DATA BLOCK: Begin

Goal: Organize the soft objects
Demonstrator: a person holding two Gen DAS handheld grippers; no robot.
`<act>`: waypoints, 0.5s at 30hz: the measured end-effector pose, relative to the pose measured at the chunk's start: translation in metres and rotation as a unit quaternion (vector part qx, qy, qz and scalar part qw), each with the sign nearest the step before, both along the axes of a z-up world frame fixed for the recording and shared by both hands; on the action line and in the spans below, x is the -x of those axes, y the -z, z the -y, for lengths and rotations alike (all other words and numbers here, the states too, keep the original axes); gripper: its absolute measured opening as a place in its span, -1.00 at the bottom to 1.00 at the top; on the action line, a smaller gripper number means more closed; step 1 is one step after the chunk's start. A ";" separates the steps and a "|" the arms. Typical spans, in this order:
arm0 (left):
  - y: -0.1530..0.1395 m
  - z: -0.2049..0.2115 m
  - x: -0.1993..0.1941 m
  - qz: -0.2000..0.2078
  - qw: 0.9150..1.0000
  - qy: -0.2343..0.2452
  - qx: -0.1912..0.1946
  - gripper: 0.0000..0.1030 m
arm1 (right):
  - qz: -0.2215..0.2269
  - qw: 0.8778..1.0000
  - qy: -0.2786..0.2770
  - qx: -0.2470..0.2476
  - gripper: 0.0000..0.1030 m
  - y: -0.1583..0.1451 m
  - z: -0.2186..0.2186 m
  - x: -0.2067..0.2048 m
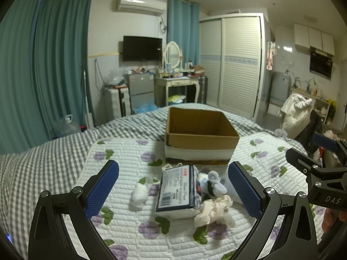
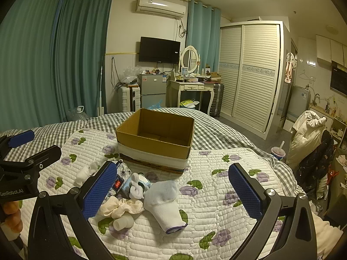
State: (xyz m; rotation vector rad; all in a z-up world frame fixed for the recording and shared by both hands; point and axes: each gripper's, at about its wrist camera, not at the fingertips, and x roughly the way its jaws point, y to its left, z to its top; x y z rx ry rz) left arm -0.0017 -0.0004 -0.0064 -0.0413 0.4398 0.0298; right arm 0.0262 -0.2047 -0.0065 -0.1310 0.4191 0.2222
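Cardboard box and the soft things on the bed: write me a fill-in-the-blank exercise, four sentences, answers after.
1. The cardboard box on the quilt holds ____.
2. Both the left gripper and the right gripper have their jaws ____.
3. The white sock has a ____ trimmed cuff.
4. The tissue pack lies on the ____ side of the box.

Missing words: nothing; open; purple; near

Bed (image 2: 216,130) covered by floral quilt (image 2: 216,195), cardboard box (image 2: 155,139), tissue pack (image 1: 176,191), socks (image 2: 164,199), cream scrunchie (image 2: 119,208) laid on it.
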 end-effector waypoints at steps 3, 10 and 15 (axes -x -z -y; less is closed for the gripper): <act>0.000 0.000 0.000 0.000 1.000 0.000 0.000 1.00 | -0.001 1.000 0.000 0.000 1.00 0.000 0.000 0.000; 0.000 0.000 0.000 0.000 1.000 0.000 0.000 1.00 | -0.001 1.000 -0.001 0.001 1.00 0.000 -0.001 0.000; 0.000 0.001 0.000 0.000 1.000 -0.001 0.000 1.00 | -0.001 1.000 -0.001 0.001 1.00 0.000 -0.001 0.000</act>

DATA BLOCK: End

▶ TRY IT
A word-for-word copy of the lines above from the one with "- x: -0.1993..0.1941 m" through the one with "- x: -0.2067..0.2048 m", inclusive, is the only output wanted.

▶ ANSWER TO THIS TASK
  - x: -0.1993..0.1941 m
  - qz: -0.2000..0.2078
  - qw: 0.9150..1.0000
  - qy: -0.2343..0.2452
  - qx: -0.1912..0.1946
  - gripper: 0.0000..0.1030 m
arm1 (right):
  - qz: -0.2215..0.2269
  - qw: 0.8778..1.0000
  - qy: -0.2786..0.2770
  - qx: -0.2470..0.2476
  - gripper: 0.0000..0.1030 m
  - y: -0.1583..0.1451 m
  - z: -0.2186..0.2186 m
  - x: -0.2067..0.2048 m

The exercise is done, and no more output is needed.